_ABOUT THIS TASK:_ This exercise calls for copying every line below that holds the word "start".

_GIVEN MATERIAL:_
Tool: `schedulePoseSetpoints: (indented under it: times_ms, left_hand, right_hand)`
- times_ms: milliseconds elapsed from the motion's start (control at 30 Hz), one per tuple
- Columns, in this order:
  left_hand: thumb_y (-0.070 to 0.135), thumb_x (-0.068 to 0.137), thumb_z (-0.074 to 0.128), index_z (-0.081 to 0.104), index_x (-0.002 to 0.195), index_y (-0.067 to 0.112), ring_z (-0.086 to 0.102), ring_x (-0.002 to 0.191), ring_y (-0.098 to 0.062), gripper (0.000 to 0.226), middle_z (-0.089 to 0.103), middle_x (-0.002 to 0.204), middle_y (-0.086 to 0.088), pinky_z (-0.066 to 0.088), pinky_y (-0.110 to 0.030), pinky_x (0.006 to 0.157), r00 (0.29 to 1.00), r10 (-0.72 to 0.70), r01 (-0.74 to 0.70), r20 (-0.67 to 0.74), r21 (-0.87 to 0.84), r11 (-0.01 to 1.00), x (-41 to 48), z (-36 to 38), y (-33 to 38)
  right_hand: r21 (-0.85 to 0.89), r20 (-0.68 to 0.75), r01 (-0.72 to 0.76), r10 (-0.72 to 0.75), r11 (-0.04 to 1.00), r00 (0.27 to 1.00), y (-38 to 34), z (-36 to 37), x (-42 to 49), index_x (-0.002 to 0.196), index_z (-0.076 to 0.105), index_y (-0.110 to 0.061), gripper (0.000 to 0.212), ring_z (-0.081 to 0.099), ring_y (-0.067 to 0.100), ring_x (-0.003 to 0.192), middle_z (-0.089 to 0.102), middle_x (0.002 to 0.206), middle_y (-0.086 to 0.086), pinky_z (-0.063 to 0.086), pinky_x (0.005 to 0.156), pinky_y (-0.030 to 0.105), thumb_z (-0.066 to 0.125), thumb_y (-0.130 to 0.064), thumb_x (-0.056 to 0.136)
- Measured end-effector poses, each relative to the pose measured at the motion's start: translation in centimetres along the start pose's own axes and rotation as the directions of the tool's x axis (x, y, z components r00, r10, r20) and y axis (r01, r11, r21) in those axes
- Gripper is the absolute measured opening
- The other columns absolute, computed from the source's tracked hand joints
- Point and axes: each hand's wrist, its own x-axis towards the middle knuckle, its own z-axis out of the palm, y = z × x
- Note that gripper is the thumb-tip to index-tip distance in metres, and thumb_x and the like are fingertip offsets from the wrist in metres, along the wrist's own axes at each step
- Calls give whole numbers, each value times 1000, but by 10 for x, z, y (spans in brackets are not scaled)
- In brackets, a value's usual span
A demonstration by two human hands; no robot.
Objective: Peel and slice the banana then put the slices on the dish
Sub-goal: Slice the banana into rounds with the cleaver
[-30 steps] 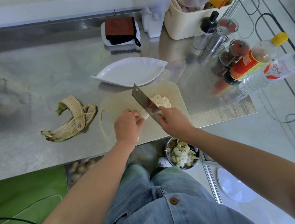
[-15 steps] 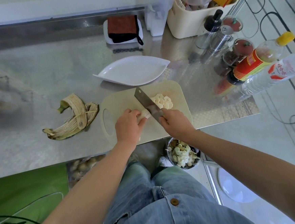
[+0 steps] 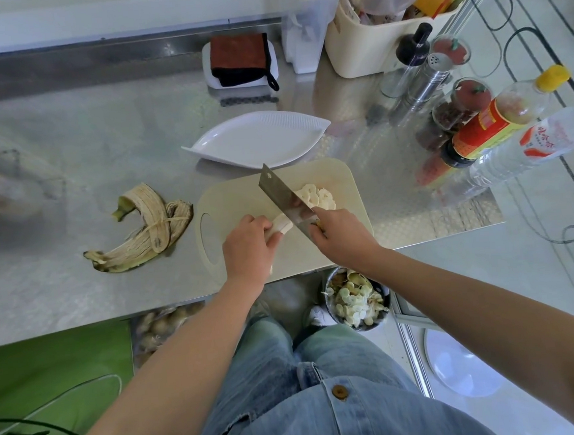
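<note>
On the beige cutting board (image 3: pixel 242 193) my left hand (image 3: pixel 248 246) pins down the short peeled banana piece (image 3: pixel 282 224). My right hand (image 3: pixel 342 235) grips the handle of a cleaver (image 3: pixel 282 197), whose blade rests against the banana's cut end. A pile of banana slices (image 3: pixel 316 196) lies just right of the blade. The white leaf-shaped dish (image 3: pixel 259 140) stands behind the board with nothing on it. The peel (image 3: pixel 145 228) lies on the steel counter to the left.
Bottles and spice jars (image 3: pixel 477 126) crowd the counter's right side. A cream bin (image 3: pixel 378 45) and a folded cloth on a tray (image 3: pixel 240 61) stand at the back. Below the counter edge sits a bowl of scraps (image 3: pixel 355 301).
The cleaver has come down closer to my left fingers, and the banana stub looks shorter. The slice pile sits on the blade's right as before.
</note>
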Motion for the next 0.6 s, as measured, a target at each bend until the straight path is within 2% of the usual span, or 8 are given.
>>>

_RESPONSE AREA:_
- times_ms: milliseconds elapsed from the motion's start (control at 30 Hz), one per tuple
- Measured end-effector poses, each relative to the pose measured at the motion's start: translation in centimetres along the start pose's own axes and rotation as the directions of the tool's x axis (x, y, z components r00, r10, r20) and y axis (r01, r11, r21) in those axes

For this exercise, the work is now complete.